The first of these is that property prices will never go downwards. They have climbed steadily and spectacularly for 60 years and nobody believes they will ever behave differently. This is based on the second great myth: that property is scarce in Malta.

More scarce than Tokyo property that took a spectacular fall some years ago? More scarce than that in SE England which saw a race to the bottom after hop-step-and-jump speculation for years before? The plain answer is no. There is more vacant property in Malta than in either of those locations before the big bump. We were told it was about 25 per cent vacancy nationwide, with Gozo topping the list with about 33 per cent.

Should we not mention these facts? Should we pretend that this reality does not exist because something grim may happen? What we are saying is that grim things may happen if we behave like ostriches ignoring the obvious. Economic fundamentals will not be trifled with, no matter how many myths we care to create. It is incumbent on anybody in politics to recognise threats and to address them. If the other parties are happy to lull people into false security, the Greens have no business following suit.

It is a Green economic fundamental that we must make the most rational use of our resources. Solving the rent issue is a small piece of the puzzle, a safety valve that can ease pressure on property prices and allow wages to catch up with them before too many generations.

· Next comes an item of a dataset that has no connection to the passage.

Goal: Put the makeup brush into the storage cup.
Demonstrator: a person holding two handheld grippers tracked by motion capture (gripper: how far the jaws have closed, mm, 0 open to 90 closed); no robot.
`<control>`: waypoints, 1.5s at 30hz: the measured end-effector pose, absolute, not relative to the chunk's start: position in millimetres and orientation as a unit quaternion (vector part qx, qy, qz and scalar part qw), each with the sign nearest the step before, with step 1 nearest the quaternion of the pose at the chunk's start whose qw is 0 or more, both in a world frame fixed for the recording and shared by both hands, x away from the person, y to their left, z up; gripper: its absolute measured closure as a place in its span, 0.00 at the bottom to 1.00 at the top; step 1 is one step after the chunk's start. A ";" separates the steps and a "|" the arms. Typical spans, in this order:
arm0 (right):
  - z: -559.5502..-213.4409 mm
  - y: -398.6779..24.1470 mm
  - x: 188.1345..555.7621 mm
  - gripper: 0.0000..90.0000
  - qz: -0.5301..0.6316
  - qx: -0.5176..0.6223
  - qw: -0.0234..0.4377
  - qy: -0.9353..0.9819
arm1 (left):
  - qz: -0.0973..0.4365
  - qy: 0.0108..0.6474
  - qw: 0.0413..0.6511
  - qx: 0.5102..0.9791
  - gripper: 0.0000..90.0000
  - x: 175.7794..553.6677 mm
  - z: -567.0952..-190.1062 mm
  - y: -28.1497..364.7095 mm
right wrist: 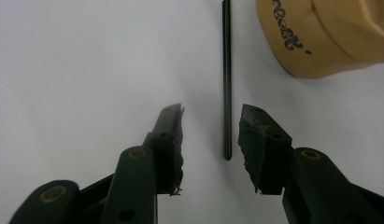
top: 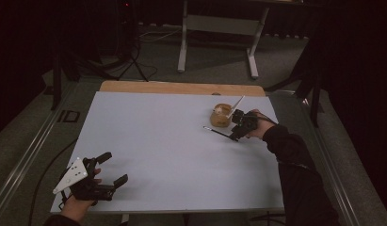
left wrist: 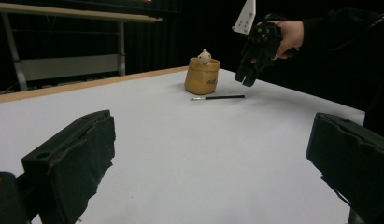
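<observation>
- The right gripper point(right wrist: 210, 135) has its jaws partly open, one on each side of the thin black brush point(right wrist: 226, 79); the pads do not press on it, so nothing is held.
- The left gripper point(top: 106, 170) rests at the near left corner of the table point(top: 158, 150) with its jaws spread wide and nothing between them.
- The brush lies flat on the table toward the far right corner, just beside a small tan paper bag point(top: 220, 116) that stands upright with a pale object poking out of its top.
- In the left gripper view the right gripper point(left wrist: 249, 77) hangs just above the table, tilted down, over the dark end of the brush point(left wrist: 217, 97).
- Step in hand, as I judge it: lining up to pick the brush off the table.
- The next move calls for lowering until the pads bracket the handle, then closing squarely; the handle is thin and round, so it may roll or slip out.
- The table top is a plain pale sheet with a wooden strip along its far edge.
- The room is dark, with black curtains, a white-legged desk point(top: 219, 28) beyond and grey carpet.
</observation>
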State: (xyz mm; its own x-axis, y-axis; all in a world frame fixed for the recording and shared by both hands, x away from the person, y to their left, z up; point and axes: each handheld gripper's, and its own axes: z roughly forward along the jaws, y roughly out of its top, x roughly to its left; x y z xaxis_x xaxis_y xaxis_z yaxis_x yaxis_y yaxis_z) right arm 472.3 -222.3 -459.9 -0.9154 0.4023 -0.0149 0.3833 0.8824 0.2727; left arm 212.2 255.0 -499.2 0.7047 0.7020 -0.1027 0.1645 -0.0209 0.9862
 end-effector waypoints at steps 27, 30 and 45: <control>-480.7 -204.1 482.4 0.82 0.119 0.176 0.059 0.975 | 0.211 0.320 0.623 0.682 0.02 212.5 -500.6 255.1; -484.0 -206.4 482.6 0.82 0.114 0.176 0.059 0.976 | 0.211 0.320 0.623 0.682 0.02 212.6 -500.6 254.9; -495.4 -208.0 482.9 0.86 0.089 0.162 0.071 0.980 | 0.210 0.320 0.622 0.683 0.02 212.7 -500.9 255.0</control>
State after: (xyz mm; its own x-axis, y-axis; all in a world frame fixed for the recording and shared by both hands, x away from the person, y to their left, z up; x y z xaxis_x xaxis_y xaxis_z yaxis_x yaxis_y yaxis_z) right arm 482.9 -208.0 -495.4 -0.9376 0.3295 -0.1111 0.3039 0.9318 0.1985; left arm 212.7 255.0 -500.9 0.7061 0.6993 -0.1114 0.1760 -0.0210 0.9842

We do not believe in big-bang economics, allowing the market to take its course even if it means letting the bubble burst. It seems cruelly insane from where we stand to allow any such misery to befall any of us.

Creating a functioning rental market is no big deal at all. The properties are there and so are the potential tenants. Taking a 40-year loan to buy a two-bedroomed flat is not a great future for a young family. The choice is between enjoying one's earning in real time, living decently or postponing one's life to leave one's heirs a part-mortgaged property. Some people may opt to give their children a decent upbringing rather than a life of penny pinching.

If a large number of vacant properties were enticed onto the market through a series of fiscal incentives, repair and maintenance subsidies and any number of other measures possible, we can begin to change the trend. With home-seekers given a realistic and attractive alternative to buying their homes, the pressure will ease off the price of properties. A property price plateau will attract investment to other more substantial economic activities. Perhaps the bubble may not be inflated further.

The first step has to be rent reform. It is simply not possible to contemplate another year of the injustice suffered for six decades by some families but not others. The insanity of homes rented for Lm8 per annum must end. The unique situation of the government renting bits of streets for Lm11 per annum must be terminated. The insult of a raise in rent limited to 100 per cent every 15 years making it impossible for most property owners to request this minimal increase because legal fees and costs would gobble up decades of rent, must stop. Our laws must no longer be the accomplices of millionaire opportunists squatting in controlled rent properties commercial and/or domestic.

Only if terms are fair and remedies are timely and effective will anybody be willing to rent out a property. Only if properties for rent are plentiful will the option be truly attractive to potential tenants. Only then will the problem of housing those needing social assistance be manageable. The social problem used as a negative myth by the government as an excuse for doing nothing is just that, a myth. If it is to the clear advantage of landlords to rent their properties and also unquestionably safe, there will be a wide range to choose from.

It is easily conceivable that the government's role in the housing sector can be reduced to providing financial assistance to those who truly need it rather than being the country's only developer for rent. We may even save the remnant of countryside not condemned to death by construction-obsessed governments.

Dr Vassallo is chairman of Alternattiva Demokratika - The Green Party.